O grupo trabalha desmotivado, cada um preocupado unicamente com os limites de sua tarefa; há uma obsessão maníaca pelos horários e pela freqüência, e absolutamente nada é realizado além do previsto e estipulado. Se o planejado é executado ou não, pouco importa; o que interessa é que "minha parte" foi realizada.

Enquadrada, a equipe não tem vida própria, seus integrantes não tem importância, são descartáveis e o projeto só sofre solução de continuidade se perder seu chefe. Sim, pois outra peculiaridade desta formatação é a concentração e a centralização do poder.

Ao técnico só é permitido manusear parte dos dados e informações. Só o chefe manuseia o conjunto, mantendo assim o controle total e absoluto sobre o processo.
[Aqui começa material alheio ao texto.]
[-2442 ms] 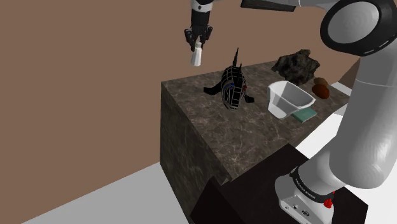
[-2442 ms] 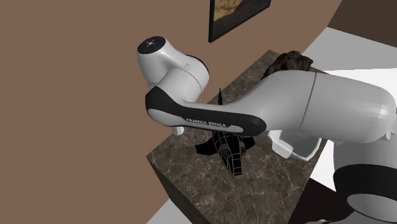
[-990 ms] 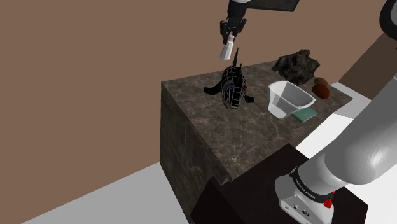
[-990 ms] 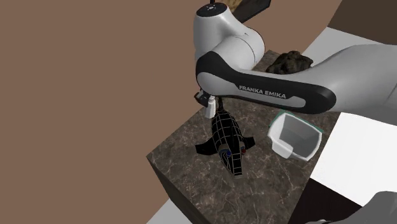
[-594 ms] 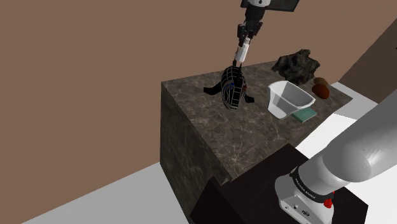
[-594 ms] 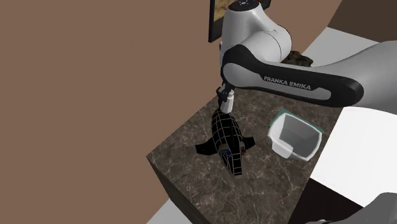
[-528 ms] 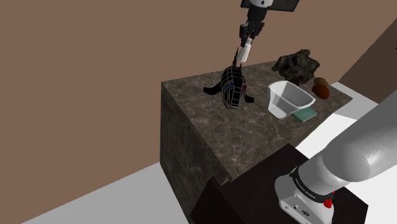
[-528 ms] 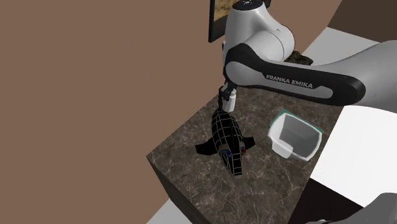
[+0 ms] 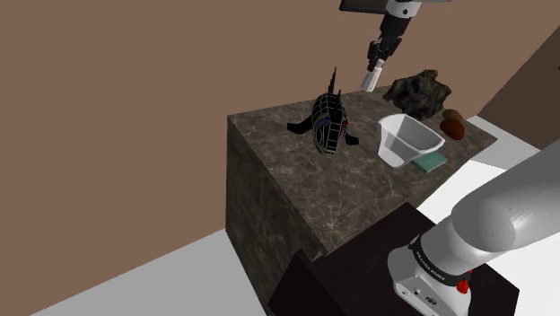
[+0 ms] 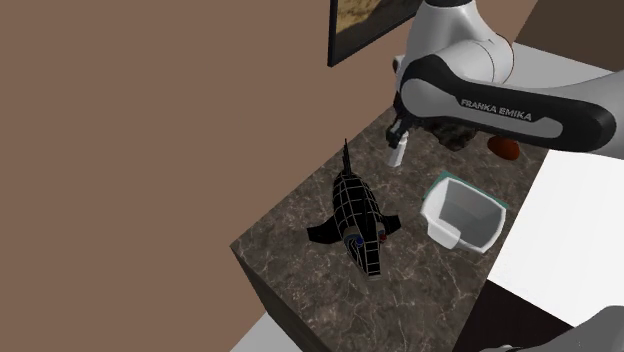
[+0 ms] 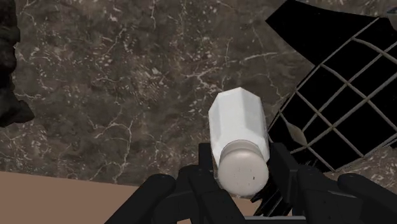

Como são impermeáveis às discussões, essas equipes se bastam. Ignoram e rejeitam contribuições de outras fontes, defendem intransigentemente seu pequeno universo de miudezas e privilégios e vêem no outro um adversário, ao invés de um potencial colaborador.

São equipes jurássicas, em acelerado estágio de putrefação, exalando o cheiro nauseabundo das estruturas inertes.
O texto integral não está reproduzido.